## Brief
Will you return, word for word, only the lines from the top of the data below down to and including the one with "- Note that"?
********
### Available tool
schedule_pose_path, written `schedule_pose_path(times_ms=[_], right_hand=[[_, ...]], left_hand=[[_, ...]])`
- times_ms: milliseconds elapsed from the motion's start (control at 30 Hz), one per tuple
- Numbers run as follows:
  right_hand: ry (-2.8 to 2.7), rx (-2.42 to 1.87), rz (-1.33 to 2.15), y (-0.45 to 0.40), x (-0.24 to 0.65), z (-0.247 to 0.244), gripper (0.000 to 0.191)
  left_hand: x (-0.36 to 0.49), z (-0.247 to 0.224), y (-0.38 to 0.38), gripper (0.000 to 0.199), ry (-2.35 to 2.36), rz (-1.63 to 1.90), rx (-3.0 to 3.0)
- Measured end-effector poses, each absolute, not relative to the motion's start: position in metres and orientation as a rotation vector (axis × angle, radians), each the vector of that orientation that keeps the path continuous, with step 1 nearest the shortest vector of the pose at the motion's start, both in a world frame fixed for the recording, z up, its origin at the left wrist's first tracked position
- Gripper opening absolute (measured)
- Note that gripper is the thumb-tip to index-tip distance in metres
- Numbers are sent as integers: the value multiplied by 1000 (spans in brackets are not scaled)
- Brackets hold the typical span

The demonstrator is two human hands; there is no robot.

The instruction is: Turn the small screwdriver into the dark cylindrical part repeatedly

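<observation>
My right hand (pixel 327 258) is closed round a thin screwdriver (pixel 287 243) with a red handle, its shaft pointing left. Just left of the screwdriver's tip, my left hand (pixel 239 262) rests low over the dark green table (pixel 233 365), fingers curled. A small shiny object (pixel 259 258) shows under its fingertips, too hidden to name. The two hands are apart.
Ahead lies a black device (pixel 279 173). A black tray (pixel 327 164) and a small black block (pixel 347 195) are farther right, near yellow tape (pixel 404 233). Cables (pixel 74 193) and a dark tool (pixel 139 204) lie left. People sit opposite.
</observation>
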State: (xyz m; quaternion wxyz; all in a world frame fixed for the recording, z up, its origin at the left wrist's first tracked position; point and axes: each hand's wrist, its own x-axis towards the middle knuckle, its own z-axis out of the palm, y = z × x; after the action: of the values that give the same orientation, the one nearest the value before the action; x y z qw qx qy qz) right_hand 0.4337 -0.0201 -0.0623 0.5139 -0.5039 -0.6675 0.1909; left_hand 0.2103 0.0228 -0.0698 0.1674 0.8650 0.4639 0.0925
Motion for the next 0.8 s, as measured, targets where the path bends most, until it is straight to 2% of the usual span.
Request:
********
## The answer
### Available tool
schedule_pose_path, written `schedule_pose_path(times_ms=[_], right_hand=[[_, ...]], left_hand=[[_, ...]])`
- times_ms: milliseconds elapsed from the motion's start (control at 30 Hz), one per tuple
- Numbers run as follows:
  right_hand: ry (-2.8 to 2.7), rx (-2.42 to 1.87), rz (-1.33 to 2.15), y (-0.45 to 0.40), x (-0.24 to 0.65), z (-0.247 to 0.244), gripper (0.000 to 0.191)
  left_hand: x (-0.36 to 0.49), z (-0.247 to 0.224), y (-0.38 to 0.38), gripper (0.000 to 0.199), ry (-2.35 to 2.36), rz (-1.63 to 1.90), rx (-3.0 to 3.0)
- Measured end-effector poses, each absolute, not relative to the motion's start: position in metres and orientation as a rotation vector (axis × angle, radians), each the vector of that orientation that keeps the path continuous, with step 1 nearest the shortest vector of the pose at the motion's start, both in a world frame fixed for the recording, z up, its origin at the left wrist's first tracked position
- Gripper opening absolute (measured)
- Note that gripper is the thumb-tip to index-tip distance in metres

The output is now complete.